As seismic interpretation continuously evolves, it seems that interpreters have not kept pace with technological innovation provided in commercial software: workflows may be more persistent than technologies. Despite having access to 3D seismic for close to three decades, the majority of an interpreter’s time is spent picking inline and crosslines profiles with the objective of making surfaces.
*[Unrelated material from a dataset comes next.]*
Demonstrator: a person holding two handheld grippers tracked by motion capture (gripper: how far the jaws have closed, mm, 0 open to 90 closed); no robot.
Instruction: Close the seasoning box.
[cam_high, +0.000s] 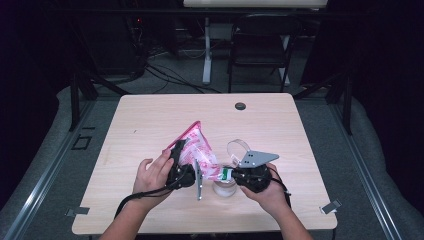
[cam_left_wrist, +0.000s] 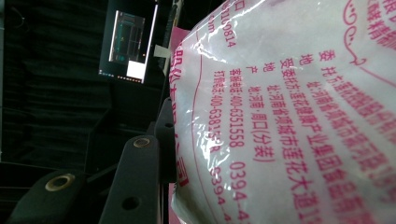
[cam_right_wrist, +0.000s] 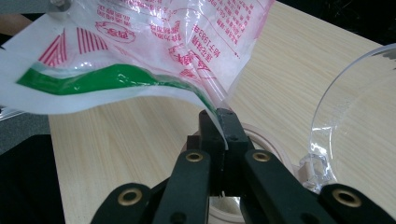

The aim of this paper is to make a snapshot of the current seismic interpretation practices commonly used, and to provide a possible alternative workflow that will allow geoscientists to spend their valuable time on interpreting the sub-surface rather than picking seismic. This workflow automates most of the otherwise tedious picking of the structural and stratigraphic information, and then converts the seismic and interpretation data into the chrono-stratigraphic domain, representing the theoretical time of deposition of the sediments. A useful application of this workflow is the prediction of fracture probabilities given geomechanical rock properties.
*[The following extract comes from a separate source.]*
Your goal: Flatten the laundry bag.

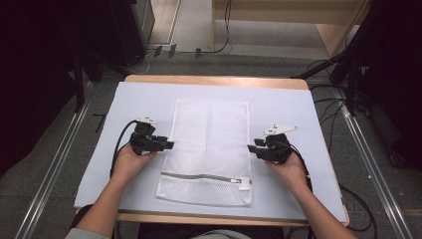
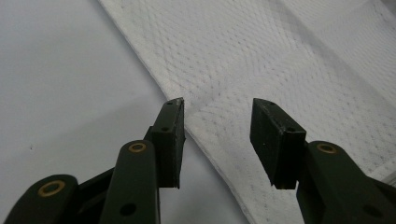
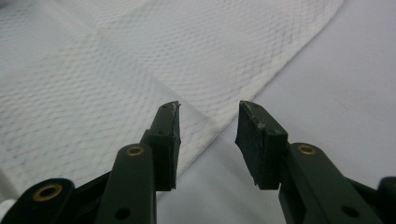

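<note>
High view: a white mesh laundry bag (image 1: pixel 208 149) lies flat at the centre of the frame on the pale blue surface (image 1: pixel 293 109), its zipper (image 1: pixel 206 176) shut and running across the lower end. The left gripper (image 1: pixel 168 145) sits at the bag's left edge, mid-frame, and the right gripper (image 1: pixel 250 148) at the right edge; both point inward at the bag's long sides, held low over the cloth. Left gripper view: the fingers (image 2: pixel 172 135) stand apart, nothing clamped; the bag's hemmed edge (image 2: pixel 205 135) runs diagonally between them, one finger over bare surface, the other over mesh. Right gripper view: same picture mirrored, fingers (image 3: pixel 166 140) parted, the mesh edge (image 3: pixel 212 126) passing into the gap from the upper left, no pinch on it. Judgement: the work looks like folding or lifting the bag by its two side edges. Bag is spread and smooth, both grippers lined up on the hems; the grasp itself is not yet made, and any fold or lift remains.
</note>
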`<state>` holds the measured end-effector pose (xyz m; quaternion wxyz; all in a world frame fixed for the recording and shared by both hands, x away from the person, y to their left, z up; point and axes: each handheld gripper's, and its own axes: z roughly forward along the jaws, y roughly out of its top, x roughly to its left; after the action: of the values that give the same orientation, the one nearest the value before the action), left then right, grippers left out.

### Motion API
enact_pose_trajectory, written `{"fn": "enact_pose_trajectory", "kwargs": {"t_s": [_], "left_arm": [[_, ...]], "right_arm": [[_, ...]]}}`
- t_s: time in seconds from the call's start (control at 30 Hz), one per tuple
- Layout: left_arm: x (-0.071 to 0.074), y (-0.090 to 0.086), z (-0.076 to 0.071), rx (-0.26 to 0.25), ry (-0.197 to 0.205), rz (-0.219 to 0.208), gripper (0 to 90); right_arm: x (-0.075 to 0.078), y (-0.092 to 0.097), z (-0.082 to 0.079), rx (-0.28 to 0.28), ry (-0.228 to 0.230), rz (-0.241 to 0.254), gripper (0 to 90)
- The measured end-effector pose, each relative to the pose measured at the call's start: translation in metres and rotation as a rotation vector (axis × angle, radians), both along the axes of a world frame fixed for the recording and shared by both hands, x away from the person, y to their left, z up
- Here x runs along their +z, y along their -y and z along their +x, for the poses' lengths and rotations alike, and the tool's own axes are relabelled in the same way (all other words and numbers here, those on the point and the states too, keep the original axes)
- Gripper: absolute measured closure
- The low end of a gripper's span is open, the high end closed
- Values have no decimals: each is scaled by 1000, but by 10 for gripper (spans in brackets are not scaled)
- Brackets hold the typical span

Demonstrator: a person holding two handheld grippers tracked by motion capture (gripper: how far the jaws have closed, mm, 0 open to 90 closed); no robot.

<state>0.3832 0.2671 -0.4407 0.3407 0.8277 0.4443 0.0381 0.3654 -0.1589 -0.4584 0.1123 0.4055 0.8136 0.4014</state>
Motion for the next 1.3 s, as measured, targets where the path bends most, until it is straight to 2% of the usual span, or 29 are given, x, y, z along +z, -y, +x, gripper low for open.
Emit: {"fn": "enact_pose_trajectory", "kwargs": {"t_s": [0.2, 0.3, 0.33, 0.4, 0.5, 0.57, 0.67, 0.73, 0.83, 0.93, 1.07, 1.17, 1.2, 1.23, 1.3], "left_arm": [[-5, 1, 2, -2, 1, 20, 562], [-8, 5, 3, -13, -21, 31, 577], [-9, 6, 2, -18, -7, 36, 575], [-9, 7, 2, -20, -10, 40, 596], [-10, 8, 2, -6, -19, 25, 653], [-10, 8, 3, -5, -41, 13, 688], [-10, 10, 2, -2, -38, 18, 746], [-10, 11, 3, 7, -39, 27, 793], [-11, 12, 4, 18, -61, 17, 878], [-11, 12, 7, 25, -74, 14, 894], [-9, 15, 12, 34, -49, 23, 895], [-7, 15, 19, 57, -44, 2, 894], [-6, 15, 21, 66, -30, -1, 894], [-6, 15, 23, 67, -21, -3, 894], [-6, 15, 28, 69, -21, 9, 893]], "right_arm": [[-6, -9, 8, -5, -5, 24, 611], [-9, -12, 8, 6, -19, -16, 604], [-10, -13, 8, 4, -30, -20, 604], [-12, -15, 9, 4, -36, -27, 603], [-15, -19, 10, 11, -39, -50, 609], [-16, -23, 9, 10, -23, -67, 618], [-16, -26, 6, -10, -6, -95, 674], [-15, -26, 6, -14, -7, -104, 740], [-15, -26, 9, -9, -9, -104, 874], [-14, -27, 11, -10, -31, -95, 900], [-12, -27, 16, -21, -27, -97, 900], [-9, -26, 25, -39, -21, -74, 900], [-9, -26, 28, -40, -12, -62, 900], [-9, -27, 32, -48, -29, -64, 900], [-10, -28, 38, -55, -34, -65, 900]]}}
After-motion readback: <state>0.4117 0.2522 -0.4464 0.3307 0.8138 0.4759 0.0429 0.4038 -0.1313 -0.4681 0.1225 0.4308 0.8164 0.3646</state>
Geophysical interpretation history
Seismic data, and well log data, are used to develop an understanding of the earth’s interior. Such an understanding is generically termed a ‘model’ of the earth, or an ‘earth model’. Prior to the widespread use of computer workstations the geoscientist’s earth model was purely a 2D construction: plan view maps constructed from 2D profiles in the case of seismically derived ‘models’, and plan view maps and 2D cross sections derived from point data in the case of geologically derived models. 3D renditions of the model lived inside the heads of the geoscientists themselves; difficult to share amongst an asset team in the manner that a modern geo-cellular software model is shared.
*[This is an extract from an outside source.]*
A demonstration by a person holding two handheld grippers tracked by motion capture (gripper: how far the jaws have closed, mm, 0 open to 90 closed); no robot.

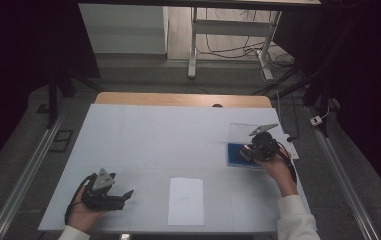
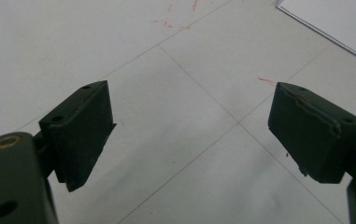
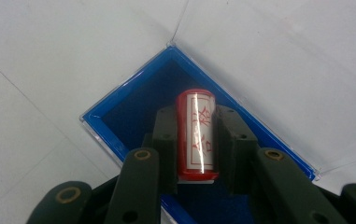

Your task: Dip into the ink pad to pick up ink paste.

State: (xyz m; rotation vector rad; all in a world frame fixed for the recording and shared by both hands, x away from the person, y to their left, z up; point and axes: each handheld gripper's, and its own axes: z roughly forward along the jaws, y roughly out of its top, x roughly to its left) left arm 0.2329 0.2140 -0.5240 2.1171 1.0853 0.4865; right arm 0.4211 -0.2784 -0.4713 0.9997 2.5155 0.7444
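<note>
One container on the bench here: a shallow blue box with clear plastic walls, its clear lid standing open behind it in the high view, over at the right side of the bench. The inside is lined in dark blue, and the right gripper is down over that lining with its jaws clamped on a red stamp, one pad on each side of the barrel. The stamp is a short red cylinder with a white label running along it; the label carries red characters, two by the look of it, but they are too glossy and skewed to read. Whether the stamp's lower end touches the lining or hangs just above it, I cannot tell. In the high view the right gripper sits right over the blue box, held by the person's right hand. Count so far: one box, one stamp, one sheet of white paper lying flat near the front edge of the bench, between the two hands. Over on the left, the left gripper has its jaws spread wide with nothing between them, just bare bench with faint seams and a few small red marks. A corner of the paper shows at the upper right of the left gripper view.
</note>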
Approaching three decades after the introduction and subsequent rapid improvement of 3D seismic data and workstation software the workflows remain largely two dimensional: correlate seismic data to logs; pick major reflectors on generally orthogonal sets of 2D profiles, generate surfaces. Then iterate with increasing attention to subtlety to reveal and map smaller features. Somewhere in the procedure time/depth conversion is undertaken. It is a legacy workflow familiar to geophysicists who started their careers working on 7.5 inch / second paper plots using a yellow pencil and a timing ruler – including one of the co-authors of this article. Workflows persist in part because the industry relies on experienced practitioners to mentor new graduates. The most influential period in any ‘journey’ is the beginning – the formative workflows learned in one’s early career are passed on across generations. While valuable and appropriate, this dynamic may fail to exploit the power of modern software, and may fail to position all workers to be effective in the face of rapid change.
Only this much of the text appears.